**INSTRUCTIONS TO FOLLOW**
Pictures aside, write out the data exactly as it reads.

**DATASET CONTENT**
--------------------------------------------------

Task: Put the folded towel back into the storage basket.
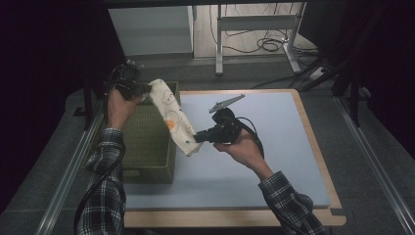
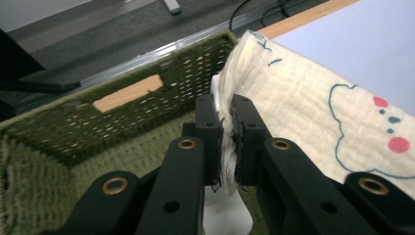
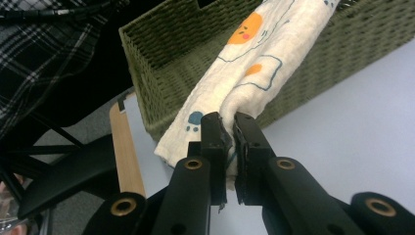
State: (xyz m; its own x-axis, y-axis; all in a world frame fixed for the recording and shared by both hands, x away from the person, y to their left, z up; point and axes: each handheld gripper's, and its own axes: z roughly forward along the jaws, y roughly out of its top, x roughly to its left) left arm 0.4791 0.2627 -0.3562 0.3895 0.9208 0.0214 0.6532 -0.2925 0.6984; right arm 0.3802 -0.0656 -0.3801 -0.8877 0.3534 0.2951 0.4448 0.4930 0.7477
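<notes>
Presently the folded cloth [image 1: 175,117] hangs slantwise between both grippers, the left gripper [image 1: 138,89] clamped on its far end over the green basket [image 1: 147,147], the right gripper [image 1: 200,137] pinching its near end above the table [image 1: 274,147], just beside the basket's wall.

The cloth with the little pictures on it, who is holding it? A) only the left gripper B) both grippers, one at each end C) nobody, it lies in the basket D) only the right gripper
B: the left gripper pinches one end of the cloth and the right gripper pinches the other, so it hangs stretched between them over the edge of the green basket.
</notes>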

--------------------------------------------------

**OUTPUT FOR THIS TASK**
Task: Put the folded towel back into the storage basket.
State: (xyz m; its own x-axis, y-axis; all in a world frame fixed for the recording and shared by both hands, x away from the person, y to their left, z up; point and axes: each handheld gripper's, and its own axes: z roughly forward along the jaws, y roughly out of its top, x roughly to its left) left arm 0.4791 0.2627 -0.3562 0.3895 0.9208 0.0214 0.6532 -0.2925 0.6984; right arm 0.3802 -0.0656 -0.3801 -0.8877 0.3534 0.2951 0.4448 0.4930 0.7477
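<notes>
Presently the folded cloth [image 1: 175,117] hangs slantwise between both grippers, the left gripper [image 1: 138,89] clamped on its far end over the green basket [image 1: 147,147], the right gripper [image 1: 200,137] pinching its near end above the table [image 1: 274,147], just beside the basket's wall.

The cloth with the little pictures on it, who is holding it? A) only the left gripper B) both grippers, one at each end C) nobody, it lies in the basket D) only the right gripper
B: the left gripper pinches one end of the cloth and the right gripper pinches the other, so it hangs stretched between them over the edge of the green basket.
</notes>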

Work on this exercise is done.